The ongoing progress of sustainable investing is easier to understand if you demystify two enduring myths: that it’s only about idealism and that it detracts from financial performance.
- ESG investments account for more than 25% of global equity total
- Tackling risks beyond the financial results
- Contributing to a better world
Sustainable investing is rapidly gaining in popularity. More than EUR 23 000 billion is invested worldwide according to environmental, social and governance (ESG)1 criteria. That is over a quarter of the total value of global equity investments.
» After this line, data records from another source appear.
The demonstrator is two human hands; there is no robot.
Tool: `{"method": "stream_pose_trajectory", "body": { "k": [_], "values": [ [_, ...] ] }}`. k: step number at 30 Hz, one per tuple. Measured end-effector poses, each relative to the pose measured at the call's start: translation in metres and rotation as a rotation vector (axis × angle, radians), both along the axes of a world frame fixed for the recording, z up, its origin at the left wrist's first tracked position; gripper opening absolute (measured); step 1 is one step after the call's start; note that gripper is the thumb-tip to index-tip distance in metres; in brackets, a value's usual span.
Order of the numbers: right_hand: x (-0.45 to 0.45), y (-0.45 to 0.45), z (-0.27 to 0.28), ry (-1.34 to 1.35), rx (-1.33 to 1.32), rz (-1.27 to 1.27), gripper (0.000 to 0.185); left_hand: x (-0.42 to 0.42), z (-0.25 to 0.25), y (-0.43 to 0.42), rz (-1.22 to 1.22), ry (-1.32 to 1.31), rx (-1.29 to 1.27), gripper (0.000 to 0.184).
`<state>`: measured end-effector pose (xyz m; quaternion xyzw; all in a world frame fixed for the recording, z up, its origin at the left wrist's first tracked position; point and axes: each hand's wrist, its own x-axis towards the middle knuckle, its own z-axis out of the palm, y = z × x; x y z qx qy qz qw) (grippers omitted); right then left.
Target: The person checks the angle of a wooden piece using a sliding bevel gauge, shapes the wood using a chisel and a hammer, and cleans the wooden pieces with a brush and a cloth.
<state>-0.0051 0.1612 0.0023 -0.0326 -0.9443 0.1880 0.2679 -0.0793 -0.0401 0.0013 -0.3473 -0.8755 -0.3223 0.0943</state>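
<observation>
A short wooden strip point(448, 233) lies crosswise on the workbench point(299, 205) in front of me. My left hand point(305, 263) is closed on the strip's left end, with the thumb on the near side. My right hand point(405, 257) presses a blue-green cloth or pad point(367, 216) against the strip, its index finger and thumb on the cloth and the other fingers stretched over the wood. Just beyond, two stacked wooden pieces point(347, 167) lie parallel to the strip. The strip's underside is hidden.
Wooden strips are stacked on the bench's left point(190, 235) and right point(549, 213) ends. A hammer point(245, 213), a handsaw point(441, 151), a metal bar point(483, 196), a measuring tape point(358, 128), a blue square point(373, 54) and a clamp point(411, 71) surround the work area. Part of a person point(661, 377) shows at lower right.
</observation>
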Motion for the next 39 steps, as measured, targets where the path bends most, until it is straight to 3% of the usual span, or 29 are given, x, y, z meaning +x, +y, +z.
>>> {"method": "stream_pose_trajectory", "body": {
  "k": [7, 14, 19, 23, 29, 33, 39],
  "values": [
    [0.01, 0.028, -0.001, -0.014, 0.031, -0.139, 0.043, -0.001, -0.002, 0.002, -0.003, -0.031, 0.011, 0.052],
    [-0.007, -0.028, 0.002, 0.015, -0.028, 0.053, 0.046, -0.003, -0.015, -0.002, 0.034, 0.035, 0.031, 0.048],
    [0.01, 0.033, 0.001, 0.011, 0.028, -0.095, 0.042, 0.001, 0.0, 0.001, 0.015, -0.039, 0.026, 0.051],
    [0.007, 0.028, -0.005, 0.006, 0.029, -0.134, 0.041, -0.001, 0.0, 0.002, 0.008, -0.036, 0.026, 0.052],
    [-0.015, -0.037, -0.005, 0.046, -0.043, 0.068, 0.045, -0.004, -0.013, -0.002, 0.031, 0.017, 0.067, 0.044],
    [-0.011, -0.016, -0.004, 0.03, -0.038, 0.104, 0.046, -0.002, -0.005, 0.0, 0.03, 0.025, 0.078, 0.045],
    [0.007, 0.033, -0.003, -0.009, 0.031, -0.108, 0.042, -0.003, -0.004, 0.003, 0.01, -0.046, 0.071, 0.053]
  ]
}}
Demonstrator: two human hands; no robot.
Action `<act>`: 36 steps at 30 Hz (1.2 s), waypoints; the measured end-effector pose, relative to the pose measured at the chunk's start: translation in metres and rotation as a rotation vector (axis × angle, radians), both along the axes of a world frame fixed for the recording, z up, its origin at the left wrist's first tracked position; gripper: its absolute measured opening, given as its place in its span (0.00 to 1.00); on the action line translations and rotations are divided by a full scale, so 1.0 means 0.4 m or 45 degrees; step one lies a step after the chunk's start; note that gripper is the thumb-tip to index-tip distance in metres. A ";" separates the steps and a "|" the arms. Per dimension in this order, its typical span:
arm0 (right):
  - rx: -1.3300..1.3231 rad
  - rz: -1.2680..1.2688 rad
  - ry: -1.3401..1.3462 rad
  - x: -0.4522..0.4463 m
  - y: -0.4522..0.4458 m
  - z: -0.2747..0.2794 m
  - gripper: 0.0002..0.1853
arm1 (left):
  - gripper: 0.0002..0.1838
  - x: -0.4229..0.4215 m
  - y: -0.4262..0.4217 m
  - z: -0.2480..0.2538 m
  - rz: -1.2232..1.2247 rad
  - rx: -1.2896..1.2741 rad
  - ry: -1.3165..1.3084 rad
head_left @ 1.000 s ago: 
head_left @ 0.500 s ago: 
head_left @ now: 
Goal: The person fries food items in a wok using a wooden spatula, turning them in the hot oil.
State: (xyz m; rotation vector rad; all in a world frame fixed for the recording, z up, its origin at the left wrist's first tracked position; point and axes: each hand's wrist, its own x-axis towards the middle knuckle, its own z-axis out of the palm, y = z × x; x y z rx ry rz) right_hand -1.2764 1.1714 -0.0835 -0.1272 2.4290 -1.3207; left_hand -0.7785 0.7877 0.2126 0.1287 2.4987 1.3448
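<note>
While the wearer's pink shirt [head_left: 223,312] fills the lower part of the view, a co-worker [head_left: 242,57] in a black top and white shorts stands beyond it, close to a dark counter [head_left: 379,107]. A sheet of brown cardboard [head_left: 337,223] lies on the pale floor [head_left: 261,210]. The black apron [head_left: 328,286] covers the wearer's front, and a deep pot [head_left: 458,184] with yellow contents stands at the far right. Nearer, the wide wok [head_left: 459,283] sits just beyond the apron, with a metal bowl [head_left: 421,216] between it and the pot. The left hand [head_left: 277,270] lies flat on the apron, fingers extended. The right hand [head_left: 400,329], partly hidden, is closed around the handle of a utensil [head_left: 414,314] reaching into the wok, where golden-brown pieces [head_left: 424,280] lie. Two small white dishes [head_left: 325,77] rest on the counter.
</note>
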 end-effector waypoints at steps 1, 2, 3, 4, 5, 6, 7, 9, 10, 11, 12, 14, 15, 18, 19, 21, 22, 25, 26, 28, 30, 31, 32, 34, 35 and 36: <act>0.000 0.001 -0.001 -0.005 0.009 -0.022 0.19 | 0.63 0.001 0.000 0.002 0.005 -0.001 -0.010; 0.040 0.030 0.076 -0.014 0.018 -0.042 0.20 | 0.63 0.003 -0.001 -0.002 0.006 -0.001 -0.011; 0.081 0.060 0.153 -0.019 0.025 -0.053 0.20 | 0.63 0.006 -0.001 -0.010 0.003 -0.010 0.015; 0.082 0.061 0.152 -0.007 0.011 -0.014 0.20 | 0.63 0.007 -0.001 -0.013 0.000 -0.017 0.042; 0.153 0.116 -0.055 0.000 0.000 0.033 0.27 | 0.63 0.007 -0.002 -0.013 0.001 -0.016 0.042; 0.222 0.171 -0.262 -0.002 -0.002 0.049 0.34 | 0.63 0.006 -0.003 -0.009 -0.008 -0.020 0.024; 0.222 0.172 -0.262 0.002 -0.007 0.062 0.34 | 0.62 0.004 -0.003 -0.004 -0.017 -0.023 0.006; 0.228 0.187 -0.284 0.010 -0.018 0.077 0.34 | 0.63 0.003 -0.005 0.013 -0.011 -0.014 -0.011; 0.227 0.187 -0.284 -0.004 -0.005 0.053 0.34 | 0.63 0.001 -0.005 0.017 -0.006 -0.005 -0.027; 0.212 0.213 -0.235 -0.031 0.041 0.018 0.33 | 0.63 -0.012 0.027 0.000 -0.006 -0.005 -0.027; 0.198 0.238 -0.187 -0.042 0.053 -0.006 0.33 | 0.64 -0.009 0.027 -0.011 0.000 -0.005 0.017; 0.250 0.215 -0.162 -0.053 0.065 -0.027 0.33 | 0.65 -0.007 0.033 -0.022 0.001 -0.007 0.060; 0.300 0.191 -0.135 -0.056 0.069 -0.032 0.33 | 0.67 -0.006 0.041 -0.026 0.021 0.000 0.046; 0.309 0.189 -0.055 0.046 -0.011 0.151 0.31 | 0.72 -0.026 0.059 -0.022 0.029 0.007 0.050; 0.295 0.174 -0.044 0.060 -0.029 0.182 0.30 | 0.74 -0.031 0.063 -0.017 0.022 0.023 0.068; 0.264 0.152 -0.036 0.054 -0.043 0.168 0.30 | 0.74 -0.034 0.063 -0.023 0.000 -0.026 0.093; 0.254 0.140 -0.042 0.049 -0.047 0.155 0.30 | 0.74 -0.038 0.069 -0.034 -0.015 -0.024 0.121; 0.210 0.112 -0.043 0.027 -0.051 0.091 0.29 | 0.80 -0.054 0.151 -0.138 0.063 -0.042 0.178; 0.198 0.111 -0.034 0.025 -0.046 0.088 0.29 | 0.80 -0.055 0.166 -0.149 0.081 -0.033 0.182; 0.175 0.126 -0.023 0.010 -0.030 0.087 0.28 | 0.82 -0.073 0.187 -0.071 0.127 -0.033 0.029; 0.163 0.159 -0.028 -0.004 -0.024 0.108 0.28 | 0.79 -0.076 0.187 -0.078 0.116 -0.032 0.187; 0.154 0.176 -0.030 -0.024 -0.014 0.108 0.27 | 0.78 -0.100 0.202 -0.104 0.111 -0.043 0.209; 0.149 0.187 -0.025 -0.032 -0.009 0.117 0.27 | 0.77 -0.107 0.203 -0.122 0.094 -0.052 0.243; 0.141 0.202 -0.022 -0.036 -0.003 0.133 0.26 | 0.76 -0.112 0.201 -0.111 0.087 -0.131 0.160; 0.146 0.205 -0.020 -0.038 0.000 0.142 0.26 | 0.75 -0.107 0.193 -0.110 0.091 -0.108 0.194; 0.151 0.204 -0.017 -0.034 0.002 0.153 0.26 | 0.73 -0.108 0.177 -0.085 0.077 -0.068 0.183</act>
There is more behind the rise of the ESG investment approach than idealism. According to Sheila Ter Laag, ESG specialist at BNP Paribas Asset Management, the financial sector has caught on to what is at stake. “This is evident not only from the sizeable amount of money flowing into sustainable investing, but also from the trend towards collaboration. One example is the Network for Greening the Financial System, set up just over a year ago. The presidents of eight major central banks were involved in this initiative. Businessman and politician Michael Bloomberg is the chairman. These people are not doing this out of pure idealism, but also because the financial stakes are high.”
The price tag of climate change
The consequences of climate change are serious, says Ter Laag. “The damage caused by large natural disasters has grown steadily in recent years. This leads to higher costs for insurers and companies operating in the affected areas. There is a growing awareness in the financial sector that if we don’t act fast to keep the world a pleasant place, the price to pay will be many times higher.”
Measures can trigger seismic shifts in other sectors. Energy companies may in the future have to make large write-downs on oil and gas reserves. Due to more stringent carbon emission regulations, fossil fuel extraction may no longer be commercially viable in the long term.
The returns on sustainable investing
With these big changes in mind, Ter Laag has little trouble defusing the second myth about sustainable investing. “You would think that the returns are lower than with traditional investing, but that is not the case. If you analyse how companies deal with environmental and social issues from a sustainability perspective, you discover risks that you wouldn’t see if you only looked at financial results. For instance, a company that uses energy and water much more efficiently than its competitors has a head-start when the prices of these commodities suddenly rise.”
Accordingly, BNP Paribas Asset Management is constantly searching for ways of making a difference with sustainable investing, both in financial terms for clients and in terms of the environment, society and governance.